* _Your instructions_
Beneath this line are the data; copy exactly the part of them that opens with the line containing "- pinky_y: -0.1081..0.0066" and closes with the line containing "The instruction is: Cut", and only that part.

[Saved data entries]

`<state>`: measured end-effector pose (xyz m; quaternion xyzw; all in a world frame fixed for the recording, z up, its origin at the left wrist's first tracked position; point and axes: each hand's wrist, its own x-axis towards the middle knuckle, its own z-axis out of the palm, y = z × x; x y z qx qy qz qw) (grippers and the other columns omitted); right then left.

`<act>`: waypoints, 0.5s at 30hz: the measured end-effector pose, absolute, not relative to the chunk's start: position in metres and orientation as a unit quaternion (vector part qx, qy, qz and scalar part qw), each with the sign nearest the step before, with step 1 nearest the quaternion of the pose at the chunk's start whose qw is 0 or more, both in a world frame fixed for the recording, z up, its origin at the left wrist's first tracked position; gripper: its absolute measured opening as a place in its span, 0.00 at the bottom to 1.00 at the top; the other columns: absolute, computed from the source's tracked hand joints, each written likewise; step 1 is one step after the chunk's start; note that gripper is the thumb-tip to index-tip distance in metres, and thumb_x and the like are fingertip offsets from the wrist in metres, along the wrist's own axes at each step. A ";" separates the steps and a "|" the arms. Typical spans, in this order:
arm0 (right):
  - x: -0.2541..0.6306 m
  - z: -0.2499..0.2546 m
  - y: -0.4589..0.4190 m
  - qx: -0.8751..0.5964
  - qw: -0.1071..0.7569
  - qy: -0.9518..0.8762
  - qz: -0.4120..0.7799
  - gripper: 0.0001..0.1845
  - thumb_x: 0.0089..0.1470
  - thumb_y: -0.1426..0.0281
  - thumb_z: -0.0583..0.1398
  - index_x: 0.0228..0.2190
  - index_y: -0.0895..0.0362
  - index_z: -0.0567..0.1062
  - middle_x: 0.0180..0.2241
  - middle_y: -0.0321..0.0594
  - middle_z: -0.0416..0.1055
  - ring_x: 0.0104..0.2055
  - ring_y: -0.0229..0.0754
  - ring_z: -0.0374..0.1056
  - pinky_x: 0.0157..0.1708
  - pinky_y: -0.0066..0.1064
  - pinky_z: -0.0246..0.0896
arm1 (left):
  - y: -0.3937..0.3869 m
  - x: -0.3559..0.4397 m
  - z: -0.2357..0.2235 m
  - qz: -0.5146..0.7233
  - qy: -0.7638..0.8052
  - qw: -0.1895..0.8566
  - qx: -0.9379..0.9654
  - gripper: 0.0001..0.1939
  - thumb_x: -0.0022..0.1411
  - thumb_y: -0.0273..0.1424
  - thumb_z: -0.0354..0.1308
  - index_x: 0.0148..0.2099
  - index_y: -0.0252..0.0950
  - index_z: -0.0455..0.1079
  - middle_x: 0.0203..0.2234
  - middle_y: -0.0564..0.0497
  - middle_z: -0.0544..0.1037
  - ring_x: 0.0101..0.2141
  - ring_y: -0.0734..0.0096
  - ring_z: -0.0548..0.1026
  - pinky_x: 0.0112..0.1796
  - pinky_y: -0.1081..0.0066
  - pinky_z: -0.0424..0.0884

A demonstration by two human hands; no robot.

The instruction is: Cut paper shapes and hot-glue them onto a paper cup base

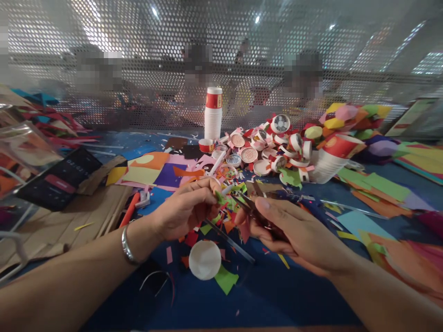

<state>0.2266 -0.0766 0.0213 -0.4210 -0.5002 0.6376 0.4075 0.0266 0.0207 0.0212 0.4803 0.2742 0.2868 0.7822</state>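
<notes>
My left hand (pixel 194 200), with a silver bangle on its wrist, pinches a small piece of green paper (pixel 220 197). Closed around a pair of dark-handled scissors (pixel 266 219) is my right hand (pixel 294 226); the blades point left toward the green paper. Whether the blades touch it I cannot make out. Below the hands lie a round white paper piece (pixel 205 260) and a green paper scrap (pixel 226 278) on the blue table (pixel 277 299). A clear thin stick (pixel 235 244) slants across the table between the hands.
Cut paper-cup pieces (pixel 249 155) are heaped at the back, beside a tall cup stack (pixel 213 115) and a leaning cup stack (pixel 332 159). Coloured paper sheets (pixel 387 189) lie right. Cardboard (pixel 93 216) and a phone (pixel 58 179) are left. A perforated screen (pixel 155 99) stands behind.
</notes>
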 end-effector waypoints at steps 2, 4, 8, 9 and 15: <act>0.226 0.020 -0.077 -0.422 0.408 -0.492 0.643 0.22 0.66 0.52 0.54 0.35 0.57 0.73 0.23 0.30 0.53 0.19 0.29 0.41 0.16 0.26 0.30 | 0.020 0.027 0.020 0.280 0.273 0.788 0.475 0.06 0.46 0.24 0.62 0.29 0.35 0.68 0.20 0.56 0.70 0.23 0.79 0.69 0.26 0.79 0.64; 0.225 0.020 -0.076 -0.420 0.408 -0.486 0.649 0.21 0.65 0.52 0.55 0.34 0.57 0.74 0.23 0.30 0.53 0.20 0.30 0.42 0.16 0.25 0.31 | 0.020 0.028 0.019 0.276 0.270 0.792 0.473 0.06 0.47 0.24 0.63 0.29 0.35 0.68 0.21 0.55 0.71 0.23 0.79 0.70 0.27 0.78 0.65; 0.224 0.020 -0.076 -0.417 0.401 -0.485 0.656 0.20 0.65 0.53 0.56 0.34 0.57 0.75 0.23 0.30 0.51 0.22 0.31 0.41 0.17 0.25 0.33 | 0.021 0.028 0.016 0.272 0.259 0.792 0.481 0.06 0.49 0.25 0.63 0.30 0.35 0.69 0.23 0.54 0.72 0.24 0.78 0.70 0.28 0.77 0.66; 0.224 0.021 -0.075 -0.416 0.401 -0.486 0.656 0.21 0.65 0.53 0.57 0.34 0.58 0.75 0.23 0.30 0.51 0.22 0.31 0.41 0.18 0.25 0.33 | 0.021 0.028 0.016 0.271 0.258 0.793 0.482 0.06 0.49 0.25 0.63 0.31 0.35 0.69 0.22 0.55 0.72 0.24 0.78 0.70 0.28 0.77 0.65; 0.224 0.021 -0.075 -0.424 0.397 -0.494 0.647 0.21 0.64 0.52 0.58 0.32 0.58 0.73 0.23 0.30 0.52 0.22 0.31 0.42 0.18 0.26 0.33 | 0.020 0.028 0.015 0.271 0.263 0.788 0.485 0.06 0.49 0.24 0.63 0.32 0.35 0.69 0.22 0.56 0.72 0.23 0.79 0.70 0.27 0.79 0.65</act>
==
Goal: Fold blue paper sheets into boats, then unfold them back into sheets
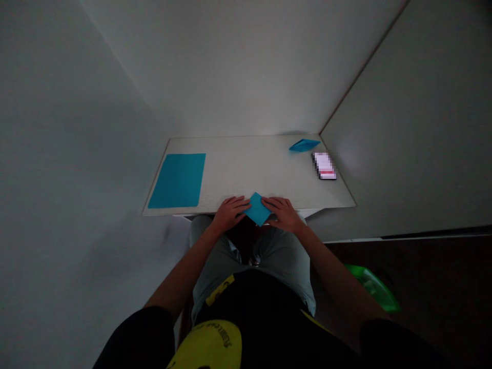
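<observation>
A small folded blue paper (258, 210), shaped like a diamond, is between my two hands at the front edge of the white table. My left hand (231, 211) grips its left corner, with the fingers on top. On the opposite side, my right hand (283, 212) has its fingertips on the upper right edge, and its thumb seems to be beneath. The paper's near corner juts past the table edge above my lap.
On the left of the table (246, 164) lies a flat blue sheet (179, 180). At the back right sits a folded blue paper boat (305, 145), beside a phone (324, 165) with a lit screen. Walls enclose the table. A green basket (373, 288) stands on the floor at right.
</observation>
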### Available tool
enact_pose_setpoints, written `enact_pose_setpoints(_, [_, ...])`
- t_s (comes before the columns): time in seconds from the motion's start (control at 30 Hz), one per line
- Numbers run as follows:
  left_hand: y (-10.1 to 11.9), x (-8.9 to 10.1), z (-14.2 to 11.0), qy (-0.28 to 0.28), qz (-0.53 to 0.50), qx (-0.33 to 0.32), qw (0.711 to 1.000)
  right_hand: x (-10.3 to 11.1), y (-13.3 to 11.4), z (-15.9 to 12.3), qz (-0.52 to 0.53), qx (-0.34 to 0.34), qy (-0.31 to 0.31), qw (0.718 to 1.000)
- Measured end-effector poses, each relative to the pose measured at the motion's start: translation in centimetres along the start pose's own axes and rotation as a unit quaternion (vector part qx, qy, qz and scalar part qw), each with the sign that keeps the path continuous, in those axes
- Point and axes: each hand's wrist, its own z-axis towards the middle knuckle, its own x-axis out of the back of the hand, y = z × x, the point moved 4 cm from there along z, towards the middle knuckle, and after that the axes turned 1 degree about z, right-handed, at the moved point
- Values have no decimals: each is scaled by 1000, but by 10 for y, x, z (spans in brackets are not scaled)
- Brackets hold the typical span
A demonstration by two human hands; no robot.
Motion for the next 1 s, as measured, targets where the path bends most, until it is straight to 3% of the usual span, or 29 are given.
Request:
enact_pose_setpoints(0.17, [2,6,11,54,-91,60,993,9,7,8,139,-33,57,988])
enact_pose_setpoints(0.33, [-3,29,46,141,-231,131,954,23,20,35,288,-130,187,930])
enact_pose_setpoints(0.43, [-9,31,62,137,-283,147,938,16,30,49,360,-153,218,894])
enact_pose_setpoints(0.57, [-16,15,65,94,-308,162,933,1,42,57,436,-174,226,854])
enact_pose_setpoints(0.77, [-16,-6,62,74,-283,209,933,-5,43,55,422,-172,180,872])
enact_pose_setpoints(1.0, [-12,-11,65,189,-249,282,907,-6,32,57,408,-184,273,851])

* _Result of the task_
  - pinky_y: -0.1081..0.0066
  - pinky_z: -0.0424..0.0884

A demonstration by two human hands; no robot.

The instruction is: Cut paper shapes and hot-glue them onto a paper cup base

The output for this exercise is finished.